Opłatek



Tradycyjnie spożywanie wieczerzy wigilijnej poprzedza dzielenie się białym opłatkiem, czyli bardzo cienkim, przaśnym (niekwaszonym) chlebem. Ten prosty, jakże ludzki, komunikatywny zwyczaj nasycony jest głęboką i wielowymiarową symboliką. Zawarta jest ona najpierw w fakcie "bycia razem". Skłóceni nie zasiadają przecież razem do jednego stołu. Owszem, owa solidarna wspólnota stołu domaga się wzajemnego zrozumienia ("kto wieIe rozumie, wiele przebacza, kto mało rozumie..."), czyli wybaczenia, zgody na wzajemną inność, tchnie życzliwością. Dzieląc się opłatkiem składamy przecież sobie życzenia dobra wszelakiego, zarówno materialnego, jak też duchowego . Dobro materialne symbolizuje materia opłatka - chleb. Oby go nam i naszym bliźnim nigdy nie zabrakło, obyśmy umieli dzielić go z potrzebującymi! Święty Brat Albert, wielki jałmużnik, heroiczny opiekun bezdomnych, podpowie nam tutaj, że należy być "dobrym jak chleb" i podzielnym jak chleb. Opłatek wigilijny jest dla chrześcijanina przede wszystkim nawiązaniem do potrzeby spożywania Chleba biblijnego, z którym utożsamił się sam Chrystus, czyli do odżywiania się Eucharystycznym chlebem. Rodzi się zaraz tutaj uzasadnione pytanie, czy posiadamy wystarczającą wiedzę o całej, obszernej symbolice zwyczaju, który tak chętnie pielęgnujemy wdomach?

biala gwiazda betlejemska

Skąd pochodzi zwyczaj dzielenia się opłatkiem właśnie w dzień wigilii Bożego Narodzenia? Sam fakt dzielenia się chlebem w postaci opłatka był znany od początków Kościoła. Nie miał on jednak żadnego związku z okresem Bożego Narodzenia, ile raczej bezpośrednio odnosił się do Eucharystii. Znano bowiem, zarówno na Wschodzie jak też Zachodzie Kościoła, zwyczaj błogosławienia chleba (w czasie Mszy św. i poza nią) i spożywania go jako rodzaju komunii duchowej. Te pobłogosławione chleby zwano eulogiami. Dzielono się nimi wyrażając wzajemną miłość, życzliwość, przynależność do tego samego lokalnego kościoła. Przesyłali go sobie biskupi, a kapłani wiernym. Ta starożytna praktyka związana z eulogiami osłabła na skutek dekretów z IX wieku (synody karolińskie), które obawiały się zamazania w świadomości wiernych granicy między opłatkami konsekrowanymi (Hostiami) a chlebem "pozamszalnym", zaledwie pobłogosławionym.
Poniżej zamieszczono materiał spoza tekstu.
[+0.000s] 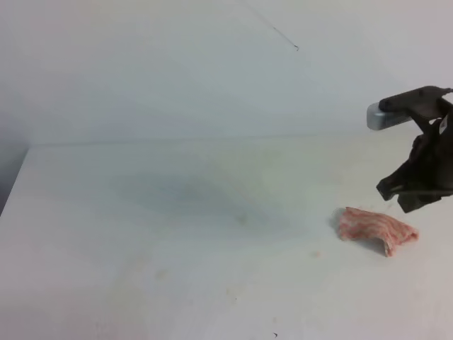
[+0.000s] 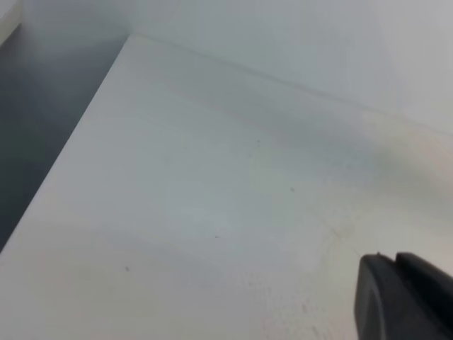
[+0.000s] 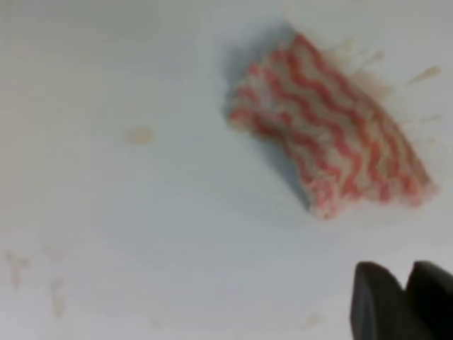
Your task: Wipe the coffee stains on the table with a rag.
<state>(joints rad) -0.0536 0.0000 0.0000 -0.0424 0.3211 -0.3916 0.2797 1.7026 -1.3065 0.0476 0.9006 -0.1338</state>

Nie ma solidnego studium, które podpowie nam, od kiedy i w jaki sposób utrwaliła się w Polsce tradycja dzielenia się opłatkiem w dzień wigilijny. Najstarsza wzmianka źródłowa o tej praktyce wpolskich rodzinach pochodzi z końca XVIII wieku. Dzisiaj jest to już wyłącznie polski zwyczaj, jak przypomina nam Cyprian Kamil Norwid:

"Jest w moim Kraju zwyczaj, że w dzień wigilijny,
Przy wejściu pierwszej gwiazdy wieczornej na niebie,
Ludzie gniazda wspólnego łamią chleb biblijny,
Najtkliwsze przekazując uczucia w tym chlebie".